- Opening Delimiter -

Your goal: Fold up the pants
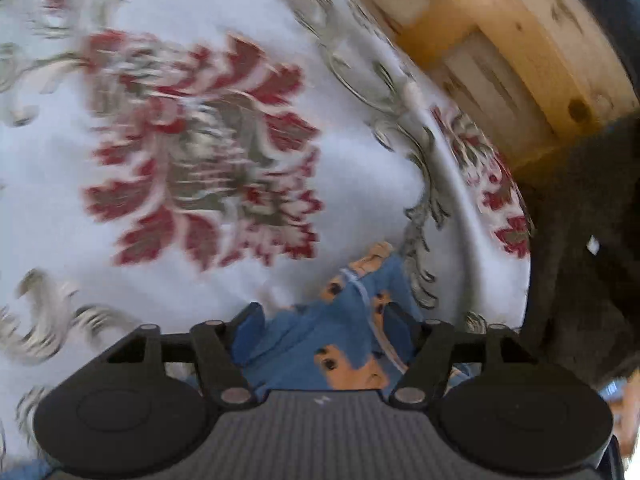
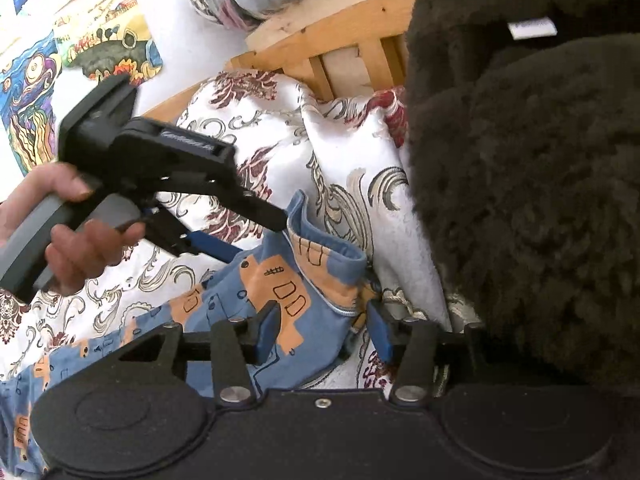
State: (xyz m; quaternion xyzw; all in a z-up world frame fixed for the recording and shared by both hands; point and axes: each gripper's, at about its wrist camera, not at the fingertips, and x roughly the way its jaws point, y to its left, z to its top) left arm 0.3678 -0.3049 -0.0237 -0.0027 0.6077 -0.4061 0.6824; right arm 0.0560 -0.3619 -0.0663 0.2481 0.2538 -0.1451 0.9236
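Both grippers open over blue-and-orange pants (image 2: pixel 280 280) on floral bedspread (image 1: pixel 240 20): left gripper (image 1: pixel 320 320) wide, right gripper (image 2: pixel 324 328) partly, fabric between pads, unpinched.

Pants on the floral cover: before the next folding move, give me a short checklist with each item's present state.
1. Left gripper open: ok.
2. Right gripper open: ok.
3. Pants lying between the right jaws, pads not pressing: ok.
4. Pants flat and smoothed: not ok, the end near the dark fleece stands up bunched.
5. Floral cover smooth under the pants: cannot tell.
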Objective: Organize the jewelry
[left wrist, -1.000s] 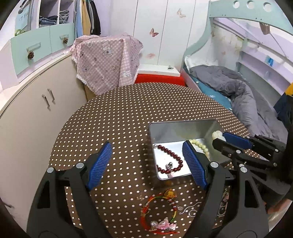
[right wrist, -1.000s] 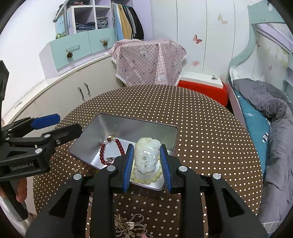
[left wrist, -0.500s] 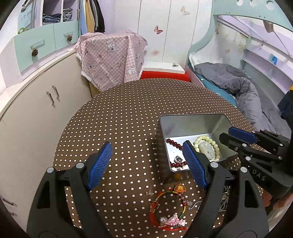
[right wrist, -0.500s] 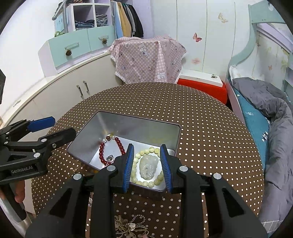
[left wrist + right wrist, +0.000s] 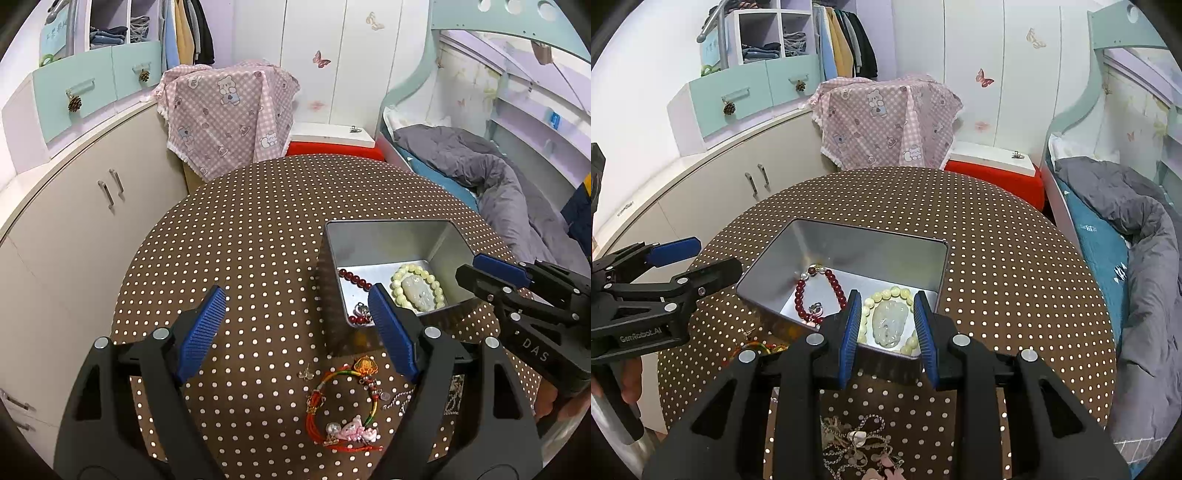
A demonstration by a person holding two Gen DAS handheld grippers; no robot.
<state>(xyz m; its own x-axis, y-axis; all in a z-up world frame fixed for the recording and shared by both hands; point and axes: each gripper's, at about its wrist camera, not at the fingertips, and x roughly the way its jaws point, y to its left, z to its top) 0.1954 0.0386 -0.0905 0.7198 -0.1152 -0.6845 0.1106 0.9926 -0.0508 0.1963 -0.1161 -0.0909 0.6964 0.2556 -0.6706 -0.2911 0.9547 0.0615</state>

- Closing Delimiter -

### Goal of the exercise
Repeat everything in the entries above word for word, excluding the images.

### Response to this exercise
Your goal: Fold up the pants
State: (xyz m; quaternion xyzw; all in a z-up world frame fixed for the recording and shared by both hands; point and axes: each gripper's, at about its wrist camera, not at the fingertips, and x roughly the way its jaws point, y to its left, z to its top) left arm 0.3678 -0.3049 -0.0237 -0.0027 0.6077 -0.4061 0.6824; right arm 0.0560 -0.3619 -0.0663 0.2481 0.2538 -0.1451 0.9236
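Both grippers open over blue-and-orange pants (image 2: pixel 280 280) on floral bedspread (image 1: pixel 240 20): left gripper (image 1: pixel 320 320) wide, right gripper (image 2: pixel 324 328) partly, fabric between pads, unpinched.

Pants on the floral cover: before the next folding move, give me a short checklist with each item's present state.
1. Left gripper open: ok.
2. Right gripper open: ok.
3. Pants lying between the right jaws, pads not pressing: ok.
4. Pants flat and smoothed: not ok, the end near the dark fleece stands up bunched.
5. Floral cover smooth under the pants: cannot tell.
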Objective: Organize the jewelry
[left wrist, -1.000s] 
[right wrist, -1.000s] 
[left wrist, -0.500s] 
[right wrist, -0.500s] 
[left wrist + right wrist, +0.000s] 
A demonstration by a person holding two Gen DAS handheld grippers; no robot.
<state>(xyz m; its own x-axis, y-axis; all in a z-up world frame fixed for the recording and shared by both hands; point and axes: each gripper's, at about its wrist camera, not at the fingertips, and x roughly the way its jaws point, y to its left, z to its top) 0.1954 0.0386 -0.0905 0.7198 -0.1152 -0.6845 0.1106 0.9926 -0.0508 0.1963 -0.1161 -0.0909 0.6964 0.2556 -0.6706 -0.2911 0.9547 0.0615</state>

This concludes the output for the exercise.